*** DATASET SECTION Section Begins ***

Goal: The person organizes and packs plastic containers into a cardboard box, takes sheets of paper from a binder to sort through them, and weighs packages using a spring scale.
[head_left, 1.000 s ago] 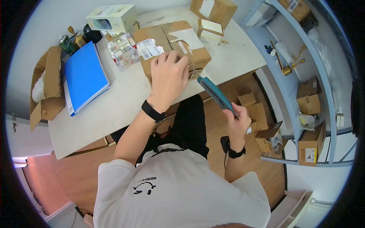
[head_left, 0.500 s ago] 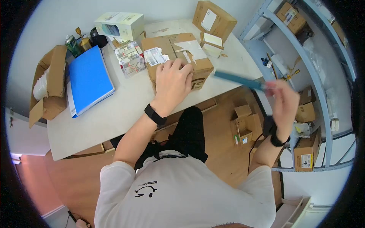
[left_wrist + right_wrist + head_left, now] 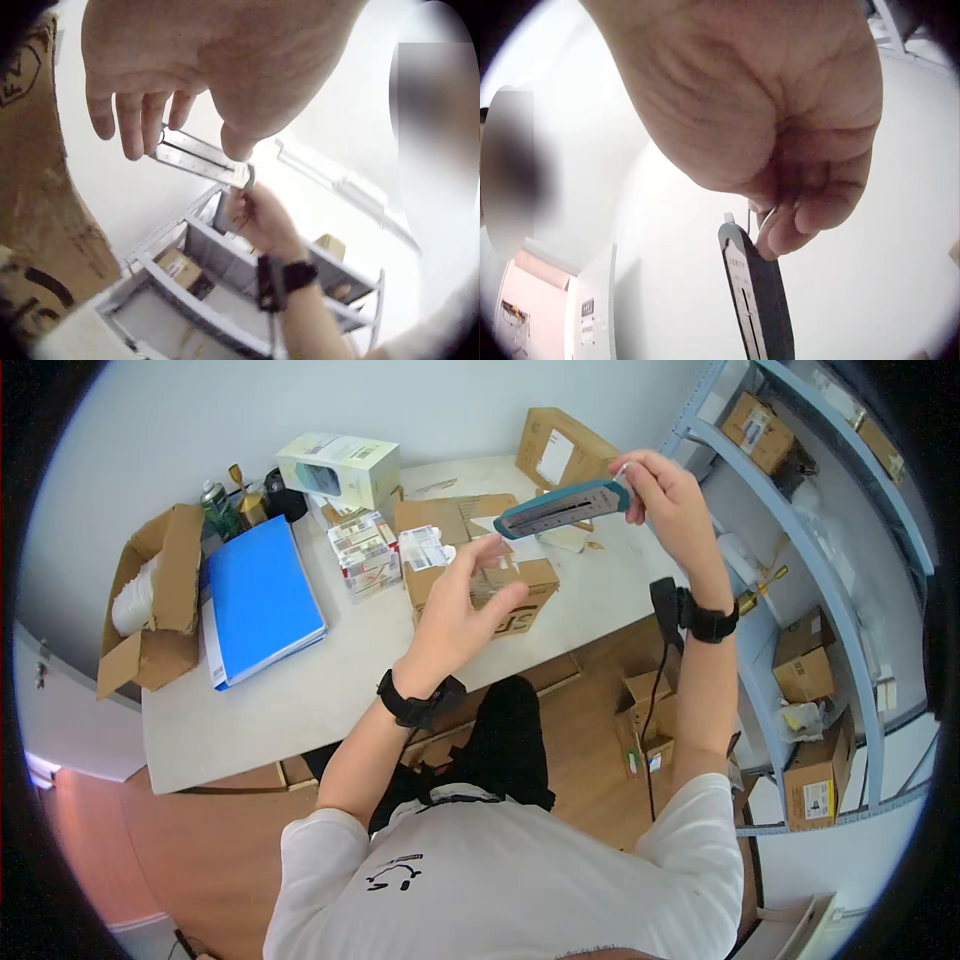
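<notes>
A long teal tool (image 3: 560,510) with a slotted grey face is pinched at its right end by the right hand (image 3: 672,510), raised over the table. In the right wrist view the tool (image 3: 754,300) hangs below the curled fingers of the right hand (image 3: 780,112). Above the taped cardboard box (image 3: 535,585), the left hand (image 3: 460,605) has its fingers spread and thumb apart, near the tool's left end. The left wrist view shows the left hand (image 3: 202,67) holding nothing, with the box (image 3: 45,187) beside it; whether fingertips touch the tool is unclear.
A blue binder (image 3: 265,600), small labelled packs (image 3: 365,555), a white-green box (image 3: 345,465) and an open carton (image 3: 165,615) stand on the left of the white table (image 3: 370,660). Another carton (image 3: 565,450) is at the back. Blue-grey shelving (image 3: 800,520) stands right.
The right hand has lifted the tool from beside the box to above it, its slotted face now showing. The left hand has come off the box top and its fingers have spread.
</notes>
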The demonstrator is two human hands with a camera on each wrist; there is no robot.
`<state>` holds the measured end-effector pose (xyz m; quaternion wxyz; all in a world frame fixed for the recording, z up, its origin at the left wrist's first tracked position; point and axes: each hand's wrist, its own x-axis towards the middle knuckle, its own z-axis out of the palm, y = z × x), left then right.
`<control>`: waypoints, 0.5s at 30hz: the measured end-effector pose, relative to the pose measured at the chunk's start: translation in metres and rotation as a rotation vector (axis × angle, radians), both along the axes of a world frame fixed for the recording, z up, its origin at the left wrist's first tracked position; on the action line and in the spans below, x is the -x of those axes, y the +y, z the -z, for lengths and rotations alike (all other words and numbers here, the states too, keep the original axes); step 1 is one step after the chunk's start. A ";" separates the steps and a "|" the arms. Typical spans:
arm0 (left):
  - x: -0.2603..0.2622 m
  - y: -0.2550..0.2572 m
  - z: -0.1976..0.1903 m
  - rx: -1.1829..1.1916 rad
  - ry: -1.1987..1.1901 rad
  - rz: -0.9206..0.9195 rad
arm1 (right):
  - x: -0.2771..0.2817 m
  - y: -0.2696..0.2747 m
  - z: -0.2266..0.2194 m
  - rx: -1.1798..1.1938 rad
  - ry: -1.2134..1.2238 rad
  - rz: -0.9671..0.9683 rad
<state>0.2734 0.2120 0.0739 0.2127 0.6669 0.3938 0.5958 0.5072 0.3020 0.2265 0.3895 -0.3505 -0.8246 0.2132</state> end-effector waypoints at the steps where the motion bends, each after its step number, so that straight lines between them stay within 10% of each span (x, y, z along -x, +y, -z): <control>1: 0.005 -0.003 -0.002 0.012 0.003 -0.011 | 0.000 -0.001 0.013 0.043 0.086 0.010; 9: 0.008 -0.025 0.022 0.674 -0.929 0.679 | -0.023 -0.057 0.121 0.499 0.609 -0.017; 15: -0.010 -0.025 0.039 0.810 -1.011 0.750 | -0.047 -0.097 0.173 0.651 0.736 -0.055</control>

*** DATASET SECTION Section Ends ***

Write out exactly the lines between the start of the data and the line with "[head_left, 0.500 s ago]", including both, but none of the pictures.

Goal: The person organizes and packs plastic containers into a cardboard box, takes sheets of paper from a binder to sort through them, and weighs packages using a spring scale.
[head_left, 1.000 s ago] 
[head_left, 0.500 s ago] 

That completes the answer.